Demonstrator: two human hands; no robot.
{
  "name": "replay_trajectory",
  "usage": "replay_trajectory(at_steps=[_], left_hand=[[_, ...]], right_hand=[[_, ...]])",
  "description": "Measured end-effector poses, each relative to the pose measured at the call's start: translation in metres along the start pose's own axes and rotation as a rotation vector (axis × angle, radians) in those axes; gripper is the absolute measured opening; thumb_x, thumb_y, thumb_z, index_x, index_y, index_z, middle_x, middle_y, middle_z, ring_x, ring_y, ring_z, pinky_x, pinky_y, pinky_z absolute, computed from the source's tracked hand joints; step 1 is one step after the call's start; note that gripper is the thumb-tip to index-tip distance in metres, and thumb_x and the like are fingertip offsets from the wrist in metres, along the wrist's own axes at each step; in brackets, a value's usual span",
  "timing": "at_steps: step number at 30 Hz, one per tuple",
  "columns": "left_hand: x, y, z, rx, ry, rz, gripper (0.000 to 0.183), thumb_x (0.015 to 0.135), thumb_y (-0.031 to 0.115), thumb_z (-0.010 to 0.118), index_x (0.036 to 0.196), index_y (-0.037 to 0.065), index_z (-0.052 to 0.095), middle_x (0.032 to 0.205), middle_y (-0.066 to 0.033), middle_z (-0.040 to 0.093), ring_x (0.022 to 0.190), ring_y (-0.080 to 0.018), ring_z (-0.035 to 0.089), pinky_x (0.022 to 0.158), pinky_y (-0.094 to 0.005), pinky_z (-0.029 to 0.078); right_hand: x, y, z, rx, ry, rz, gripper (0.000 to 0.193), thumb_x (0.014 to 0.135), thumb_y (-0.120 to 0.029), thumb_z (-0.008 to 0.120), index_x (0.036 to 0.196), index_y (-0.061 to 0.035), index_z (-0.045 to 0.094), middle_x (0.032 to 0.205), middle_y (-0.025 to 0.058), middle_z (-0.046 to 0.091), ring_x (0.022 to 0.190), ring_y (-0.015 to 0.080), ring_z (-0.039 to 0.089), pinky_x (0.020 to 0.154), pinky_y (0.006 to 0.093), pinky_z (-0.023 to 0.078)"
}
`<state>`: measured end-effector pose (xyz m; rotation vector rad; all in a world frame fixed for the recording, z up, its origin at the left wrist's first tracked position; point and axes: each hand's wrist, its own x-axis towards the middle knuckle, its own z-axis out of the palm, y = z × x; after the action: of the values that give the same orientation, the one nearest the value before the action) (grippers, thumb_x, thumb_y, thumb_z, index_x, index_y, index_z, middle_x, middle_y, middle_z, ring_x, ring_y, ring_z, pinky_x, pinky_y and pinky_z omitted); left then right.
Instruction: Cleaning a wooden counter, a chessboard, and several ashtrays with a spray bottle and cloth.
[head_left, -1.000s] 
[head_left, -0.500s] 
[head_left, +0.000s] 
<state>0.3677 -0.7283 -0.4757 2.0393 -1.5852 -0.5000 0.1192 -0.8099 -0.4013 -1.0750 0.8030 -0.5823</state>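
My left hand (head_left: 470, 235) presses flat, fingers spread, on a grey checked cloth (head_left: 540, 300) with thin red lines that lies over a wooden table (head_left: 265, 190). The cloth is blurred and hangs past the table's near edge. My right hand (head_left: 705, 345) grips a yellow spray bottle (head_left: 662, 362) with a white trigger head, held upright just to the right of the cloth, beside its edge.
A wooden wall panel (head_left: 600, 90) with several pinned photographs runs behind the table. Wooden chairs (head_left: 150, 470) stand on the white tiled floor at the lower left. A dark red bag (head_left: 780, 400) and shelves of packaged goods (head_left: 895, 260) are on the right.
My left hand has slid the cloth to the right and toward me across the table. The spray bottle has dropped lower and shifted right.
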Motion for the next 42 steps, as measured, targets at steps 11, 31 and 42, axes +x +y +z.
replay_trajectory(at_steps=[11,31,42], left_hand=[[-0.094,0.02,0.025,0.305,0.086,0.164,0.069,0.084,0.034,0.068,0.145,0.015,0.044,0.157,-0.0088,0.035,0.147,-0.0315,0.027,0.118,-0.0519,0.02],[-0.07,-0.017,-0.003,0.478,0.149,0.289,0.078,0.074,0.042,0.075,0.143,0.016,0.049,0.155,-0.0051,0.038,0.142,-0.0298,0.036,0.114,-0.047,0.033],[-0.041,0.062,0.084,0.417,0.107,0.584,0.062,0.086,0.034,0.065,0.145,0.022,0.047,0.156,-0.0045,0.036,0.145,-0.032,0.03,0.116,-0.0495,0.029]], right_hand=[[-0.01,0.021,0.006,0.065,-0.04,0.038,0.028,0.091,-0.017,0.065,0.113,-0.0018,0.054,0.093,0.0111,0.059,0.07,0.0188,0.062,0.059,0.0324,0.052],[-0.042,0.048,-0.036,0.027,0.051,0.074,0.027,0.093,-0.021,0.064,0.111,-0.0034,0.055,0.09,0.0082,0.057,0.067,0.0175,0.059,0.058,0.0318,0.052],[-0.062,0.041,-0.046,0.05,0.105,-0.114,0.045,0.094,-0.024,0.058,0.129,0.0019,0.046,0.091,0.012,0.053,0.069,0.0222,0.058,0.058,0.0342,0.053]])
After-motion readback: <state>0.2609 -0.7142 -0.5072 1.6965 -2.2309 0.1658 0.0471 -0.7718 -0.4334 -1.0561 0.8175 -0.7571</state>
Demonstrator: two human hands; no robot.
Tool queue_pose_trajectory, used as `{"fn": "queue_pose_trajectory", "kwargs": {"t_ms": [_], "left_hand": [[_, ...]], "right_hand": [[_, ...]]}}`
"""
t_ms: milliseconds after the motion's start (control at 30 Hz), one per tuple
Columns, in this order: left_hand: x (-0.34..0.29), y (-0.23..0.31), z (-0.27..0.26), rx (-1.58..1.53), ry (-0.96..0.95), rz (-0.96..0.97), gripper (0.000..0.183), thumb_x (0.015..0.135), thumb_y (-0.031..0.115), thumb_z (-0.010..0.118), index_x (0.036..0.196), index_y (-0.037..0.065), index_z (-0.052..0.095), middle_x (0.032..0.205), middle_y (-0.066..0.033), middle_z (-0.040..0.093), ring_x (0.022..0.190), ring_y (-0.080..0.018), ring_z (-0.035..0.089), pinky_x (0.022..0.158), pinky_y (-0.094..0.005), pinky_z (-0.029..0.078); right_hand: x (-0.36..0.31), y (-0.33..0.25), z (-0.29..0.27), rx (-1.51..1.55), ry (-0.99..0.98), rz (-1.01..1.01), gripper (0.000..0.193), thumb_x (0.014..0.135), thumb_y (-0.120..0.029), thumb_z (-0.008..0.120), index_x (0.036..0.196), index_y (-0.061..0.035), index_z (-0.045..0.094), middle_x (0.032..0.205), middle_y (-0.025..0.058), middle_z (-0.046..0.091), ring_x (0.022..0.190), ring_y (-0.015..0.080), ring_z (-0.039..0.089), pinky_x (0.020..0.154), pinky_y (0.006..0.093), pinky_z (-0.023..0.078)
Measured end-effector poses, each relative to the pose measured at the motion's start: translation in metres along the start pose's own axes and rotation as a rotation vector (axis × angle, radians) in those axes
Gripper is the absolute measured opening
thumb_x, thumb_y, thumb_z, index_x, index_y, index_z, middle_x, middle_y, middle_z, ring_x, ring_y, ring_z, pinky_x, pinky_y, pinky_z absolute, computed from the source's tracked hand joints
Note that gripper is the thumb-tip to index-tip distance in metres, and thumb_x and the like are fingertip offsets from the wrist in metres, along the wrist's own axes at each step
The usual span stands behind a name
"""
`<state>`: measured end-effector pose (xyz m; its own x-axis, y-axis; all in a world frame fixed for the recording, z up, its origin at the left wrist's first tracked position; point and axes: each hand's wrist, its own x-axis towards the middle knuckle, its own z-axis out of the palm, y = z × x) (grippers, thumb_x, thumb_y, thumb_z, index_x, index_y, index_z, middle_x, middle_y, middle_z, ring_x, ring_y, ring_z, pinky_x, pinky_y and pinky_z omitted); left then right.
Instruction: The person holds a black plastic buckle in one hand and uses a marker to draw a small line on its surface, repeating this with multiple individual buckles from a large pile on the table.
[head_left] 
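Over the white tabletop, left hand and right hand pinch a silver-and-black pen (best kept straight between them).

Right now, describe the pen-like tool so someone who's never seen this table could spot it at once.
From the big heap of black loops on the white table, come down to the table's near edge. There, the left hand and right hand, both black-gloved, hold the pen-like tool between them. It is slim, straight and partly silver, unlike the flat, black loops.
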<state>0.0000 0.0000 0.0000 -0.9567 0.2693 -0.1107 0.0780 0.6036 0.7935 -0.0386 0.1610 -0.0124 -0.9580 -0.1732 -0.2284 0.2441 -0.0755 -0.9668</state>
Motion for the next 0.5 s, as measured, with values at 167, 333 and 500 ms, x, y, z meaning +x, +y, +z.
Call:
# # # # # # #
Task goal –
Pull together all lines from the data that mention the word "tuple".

Reply to the task –
  "timing": "at_steps: step number at 30 Hz, one per tuple",
t_ms: milliseconds after the motion's start (control at 30 Hz), one per tuple

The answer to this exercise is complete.